* **Problem to work on**
This exercise calls for every line of the data below with the string "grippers" in it.

===============

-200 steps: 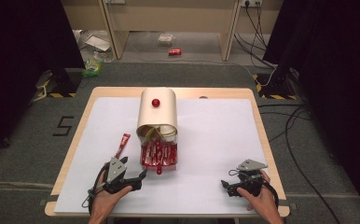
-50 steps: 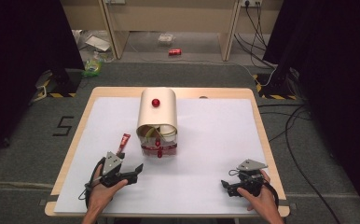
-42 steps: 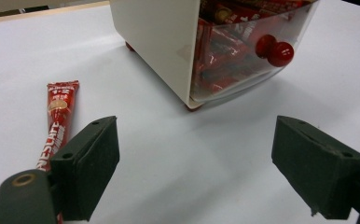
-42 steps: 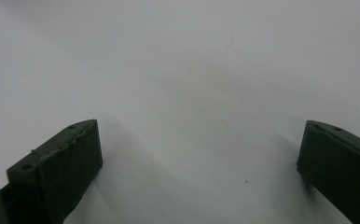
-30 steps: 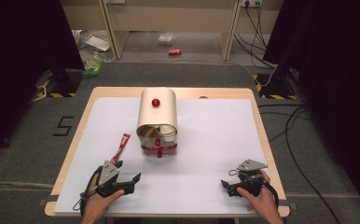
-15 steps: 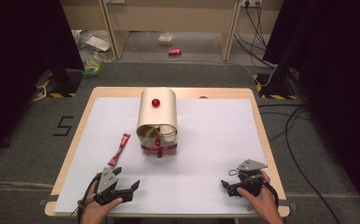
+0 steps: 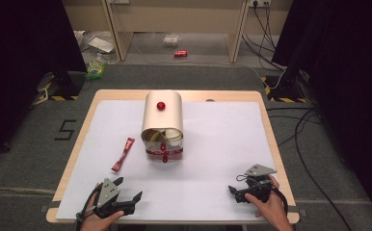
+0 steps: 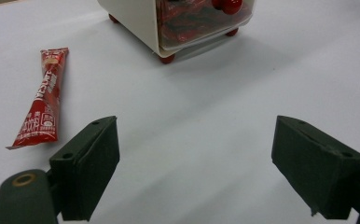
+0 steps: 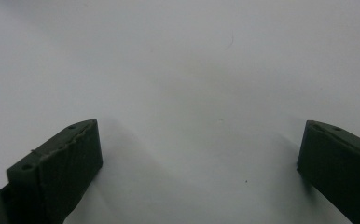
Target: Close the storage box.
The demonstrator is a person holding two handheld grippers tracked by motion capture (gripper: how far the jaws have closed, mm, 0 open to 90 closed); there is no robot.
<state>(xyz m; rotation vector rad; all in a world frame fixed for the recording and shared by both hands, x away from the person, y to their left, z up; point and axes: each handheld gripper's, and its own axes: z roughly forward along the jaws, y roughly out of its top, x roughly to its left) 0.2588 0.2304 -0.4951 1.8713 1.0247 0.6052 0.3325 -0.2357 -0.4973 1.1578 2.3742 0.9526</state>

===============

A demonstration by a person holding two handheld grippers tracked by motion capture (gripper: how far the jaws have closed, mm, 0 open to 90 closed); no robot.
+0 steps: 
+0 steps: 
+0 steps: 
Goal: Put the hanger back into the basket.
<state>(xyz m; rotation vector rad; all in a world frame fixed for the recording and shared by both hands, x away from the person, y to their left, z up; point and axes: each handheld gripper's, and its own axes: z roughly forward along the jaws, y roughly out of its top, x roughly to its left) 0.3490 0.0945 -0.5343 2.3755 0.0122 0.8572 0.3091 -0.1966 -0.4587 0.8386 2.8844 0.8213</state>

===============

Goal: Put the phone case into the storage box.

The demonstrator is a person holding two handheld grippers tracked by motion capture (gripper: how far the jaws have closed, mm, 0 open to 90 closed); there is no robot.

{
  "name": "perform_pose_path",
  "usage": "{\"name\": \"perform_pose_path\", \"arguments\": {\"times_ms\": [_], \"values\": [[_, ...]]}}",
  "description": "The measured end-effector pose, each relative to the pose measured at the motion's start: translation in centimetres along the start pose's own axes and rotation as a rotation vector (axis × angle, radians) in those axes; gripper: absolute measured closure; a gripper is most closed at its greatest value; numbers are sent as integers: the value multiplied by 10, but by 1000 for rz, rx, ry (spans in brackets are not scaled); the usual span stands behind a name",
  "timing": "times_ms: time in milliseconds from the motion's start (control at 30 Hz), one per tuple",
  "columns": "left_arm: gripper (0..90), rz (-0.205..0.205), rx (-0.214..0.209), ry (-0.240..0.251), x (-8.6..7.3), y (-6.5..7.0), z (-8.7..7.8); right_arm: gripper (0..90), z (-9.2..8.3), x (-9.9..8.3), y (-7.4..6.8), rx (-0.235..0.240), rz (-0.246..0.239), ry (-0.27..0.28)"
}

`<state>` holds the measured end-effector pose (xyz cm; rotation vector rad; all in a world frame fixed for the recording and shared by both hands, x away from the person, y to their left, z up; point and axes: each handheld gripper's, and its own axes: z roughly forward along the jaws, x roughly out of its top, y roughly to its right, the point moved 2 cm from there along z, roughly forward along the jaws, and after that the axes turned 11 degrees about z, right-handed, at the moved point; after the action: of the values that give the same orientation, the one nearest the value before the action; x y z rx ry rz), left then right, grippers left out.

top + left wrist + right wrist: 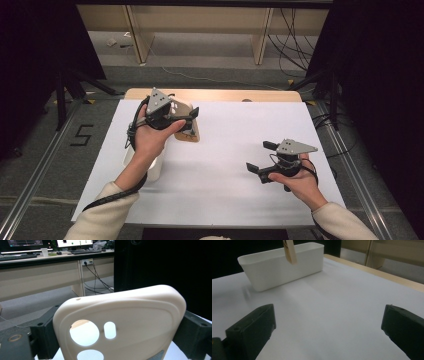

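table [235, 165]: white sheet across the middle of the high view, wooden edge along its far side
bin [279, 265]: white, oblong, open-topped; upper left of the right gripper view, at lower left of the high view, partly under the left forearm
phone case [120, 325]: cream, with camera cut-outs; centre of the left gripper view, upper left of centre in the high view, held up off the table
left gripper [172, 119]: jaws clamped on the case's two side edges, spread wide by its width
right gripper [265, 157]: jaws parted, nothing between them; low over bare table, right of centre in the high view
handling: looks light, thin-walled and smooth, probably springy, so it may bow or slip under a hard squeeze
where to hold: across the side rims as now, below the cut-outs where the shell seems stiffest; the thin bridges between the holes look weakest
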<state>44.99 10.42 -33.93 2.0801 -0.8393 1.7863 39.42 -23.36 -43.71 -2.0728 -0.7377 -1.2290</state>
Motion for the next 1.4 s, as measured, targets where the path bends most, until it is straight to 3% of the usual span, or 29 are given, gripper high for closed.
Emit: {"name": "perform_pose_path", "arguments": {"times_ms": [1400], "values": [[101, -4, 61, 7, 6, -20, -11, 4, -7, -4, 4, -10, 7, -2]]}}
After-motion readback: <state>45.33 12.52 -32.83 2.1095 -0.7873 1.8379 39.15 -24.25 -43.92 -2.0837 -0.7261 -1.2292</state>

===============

* **Output**
The demonstrator is a person holding two handheld grippers tracked by motion capture (gripper: how far the jaws have closed, mm, 0 open to 90 closed); there is no robot.
A demonstration by a person holding two handheld grippers tracked by motion capture (gripper: how far the jaws have closed, mm, 0 open to 90 closed); no robot.
The demonstrator is a person holding two handheld grippers tracked by motion capture (gripper: how far the jaws have closed, mm, 0 open to 90 closed); there is no robot.
`<state>` holds the measured end-effector pose (xyz cm; rotation vector rad; all in a world frame fixed for the recording and shared by both hands, x away from the person, y to their left, z up; point and axes: each handheld gripper's, and its own axes: z roughly forward along the jaws, x roughly out of its top, y roughly to its right, the point moved 2 cm from there along z, roughly forward along the jaws, and after that the axes turned 11 degrees about z, right-handed, at the moved point; after the action: of the values that give the same orientation, the one nearest the value before the action; x y z rx ry rz), left then right, grippers left out.

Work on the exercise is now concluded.